▶ _Task directions_
A word-for-word repetition of all the entries is required.

▶ _Extracted records_
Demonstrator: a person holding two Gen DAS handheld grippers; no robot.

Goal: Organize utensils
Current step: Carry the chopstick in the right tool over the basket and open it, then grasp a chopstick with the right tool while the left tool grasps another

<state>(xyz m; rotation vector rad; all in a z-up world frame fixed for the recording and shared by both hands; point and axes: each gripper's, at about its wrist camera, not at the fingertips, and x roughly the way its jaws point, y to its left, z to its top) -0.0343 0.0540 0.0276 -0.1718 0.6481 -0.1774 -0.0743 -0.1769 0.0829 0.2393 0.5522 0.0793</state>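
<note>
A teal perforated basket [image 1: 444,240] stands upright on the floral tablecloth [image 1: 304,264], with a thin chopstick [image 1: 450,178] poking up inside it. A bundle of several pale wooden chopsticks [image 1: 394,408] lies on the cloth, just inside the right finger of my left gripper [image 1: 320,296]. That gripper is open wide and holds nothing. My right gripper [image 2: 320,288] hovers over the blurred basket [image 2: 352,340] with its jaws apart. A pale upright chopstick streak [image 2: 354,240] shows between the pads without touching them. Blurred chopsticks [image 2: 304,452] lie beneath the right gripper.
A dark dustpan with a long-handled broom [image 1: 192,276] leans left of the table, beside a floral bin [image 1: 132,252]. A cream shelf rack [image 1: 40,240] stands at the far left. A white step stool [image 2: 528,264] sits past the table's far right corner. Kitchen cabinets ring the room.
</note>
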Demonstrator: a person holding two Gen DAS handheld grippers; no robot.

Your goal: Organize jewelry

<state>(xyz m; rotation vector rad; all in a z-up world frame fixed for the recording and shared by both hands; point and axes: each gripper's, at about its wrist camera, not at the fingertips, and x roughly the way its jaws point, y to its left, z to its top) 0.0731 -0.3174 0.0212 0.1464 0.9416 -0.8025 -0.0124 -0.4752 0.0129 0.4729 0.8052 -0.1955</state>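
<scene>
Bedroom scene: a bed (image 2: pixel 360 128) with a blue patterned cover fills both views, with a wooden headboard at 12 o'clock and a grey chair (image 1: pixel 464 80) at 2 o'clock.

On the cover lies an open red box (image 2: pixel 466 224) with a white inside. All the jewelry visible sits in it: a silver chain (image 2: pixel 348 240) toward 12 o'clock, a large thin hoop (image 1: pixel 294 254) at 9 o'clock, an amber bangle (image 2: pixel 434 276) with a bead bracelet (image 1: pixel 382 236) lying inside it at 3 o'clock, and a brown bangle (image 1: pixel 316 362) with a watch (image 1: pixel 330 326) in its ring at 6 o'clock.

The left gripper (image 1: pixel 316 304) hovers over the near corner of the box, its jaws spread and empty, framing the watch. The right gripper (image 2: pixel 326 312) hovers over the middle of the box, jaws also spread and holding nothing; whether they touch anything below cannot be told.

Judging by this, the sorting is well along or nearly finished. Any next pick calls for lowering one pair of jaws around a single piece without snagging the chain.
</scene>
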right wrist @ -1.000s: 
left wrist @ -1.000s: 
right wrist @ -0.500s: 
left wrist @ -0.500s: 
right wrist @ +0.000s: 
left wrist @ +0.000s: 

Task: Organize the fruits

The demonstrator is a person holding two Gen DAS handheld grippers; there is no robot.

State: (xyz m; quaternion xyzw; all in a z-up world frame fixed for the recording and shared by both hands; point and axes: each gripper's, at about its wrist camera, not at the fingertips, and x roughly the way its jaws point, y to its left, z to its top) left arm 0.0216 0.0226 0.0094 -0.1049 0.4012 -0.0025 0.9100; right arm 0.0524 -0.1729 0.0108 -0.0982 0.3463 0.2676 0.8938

▶ _Solution to the exercise_
Demonstrator: a person holding two Gen DAS handheld grippers; no robot.

Goal: Organize utensils
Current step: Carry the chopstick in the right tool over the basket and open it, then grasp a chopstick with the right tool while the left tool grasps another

<state>(xyz m; rotation vector rad; all in a z-up world frame fixed for the recording and shared by both hands; point and axes: each gripper's, at about its wrist camera, not at the fingertips, and x roughly the way its jaws point, y to its left, z to its top) -0.0343 0.0540 0.0276 -0.1718 0.6481 -0.1774 -0.0743 -0.1769 0.0829 0.2393 0.5522 0.0793</state>
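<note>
A teal perforated basket [image 1: 444,240] stands upright on the floral tablecloth [image 1: 304,264], with a thin chopstick [image 1: 450,178] poking up inside it. A bundle of several pale wooden chopsticks [image 1: 394,408] lies on the cloth, just inside the right finger of my left gripper [image 1: 320,296]. That gripper is open wide and holds nothing. My right gripper [image 2: 320,288] hovers over the blurred basket [image 2: 352,340] with its jaws apart. A pale upright chopstick streak [image 2: 354,240] shows between the pads without touching them. Blurred chopsticks [image 2: 304,452] lie beneath the right gripper.
A dark dustpan with a long-handled broom [image 1: 192,276] leans left of the table, beside a floral bin [image 1: 132,252]. A cream shelf rack [image 1: 40,240] stands at the far left. A white step stool [image 2: 528,264] sits past the table's far right corner. Kitchen cabinets ring the room.
</note>
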Demonstrator: a person holding two Gen DAS handheld grippers; no robot.

Your goal: Organize jewelry

<state>(xyz m; rotation vector rad; all in a z-up world frame fixed for the recording and shared by both hands; point and axes: each gripper's, at about its wrist camera, not at the fingertips, and x roughly the way its jaws point, y to its left, z to its top) 0.0731 -0.3174 0.0212 0.1464 0.9416 -0.8025 -0.0124 -0.4752 0.0129 0.4729 0.8052 -0.1955</state>
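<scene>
Bedroom scene: a bed (image 2: pixel 360 128) with a blue patterned cover fills both views, with a wooden headboard at 12 o'clock and a grey chair (image 1: pixel 464 80) at 2 o'clock.

On the cover lies an open red box (image 2: pixel 466 224) with a white inside. All the jewelry visible sits in it: a silver chain (image 2: pixel 348 240) toward 12 o'clock, a large thin hoop (image 1: pixel 294 254) at 9 o'clock, an amber bangle (image 2: pixel 434 276) with a bead bracelet (image 1: pixel 382 236) lying inside it at 3 o'clock, and a brown bangle (image 1: pixel 316 362) with a watch (image 1: pixel 330 326) in its ring at 6 o'clock.

The left gripper (image 1: pixel 316 304) hovers over the near corner of the box, its jaws spread and empty, framing the watch. The right gripper (image 2: pixel 326 312) hovers over the middle of the box, jaws also spread and holding nothing; whether they touch anything below cannot be told.

Judging by this, the sorting is well along or nearly finished. Any next pick calls for lowering one pair of jaws around a single piece without snagging the chain.
</scene>
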right wrist @ -1.000s: 
left wrist @ -1.000s: 
right wrist @ -0.500s: 
left wrist @ -0.500s: 
right wrist @ +0.000s: 
left wrist @ +0.000s: 

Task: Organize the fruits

The demonstrator is a person holding two Gen DAS handheld grippers; there is no robot.

State: (xyz m; quaternion xyzw; all in a z-up world frame fixed for the recording and shared by both hands; point and axes: each gripper's, at about its wrist camera, not at the fingertips, and x roughly the way its jaws point, y to its left, z to its top) left arm 0.0216 0.0226 0.0094 -0.1049 0.4012 -0.0025 0.9100; right arm 0.0524 -0.1729 0.0108 -0.0982 0.3463 0.2676 0.8938

This exercise requires no additional output.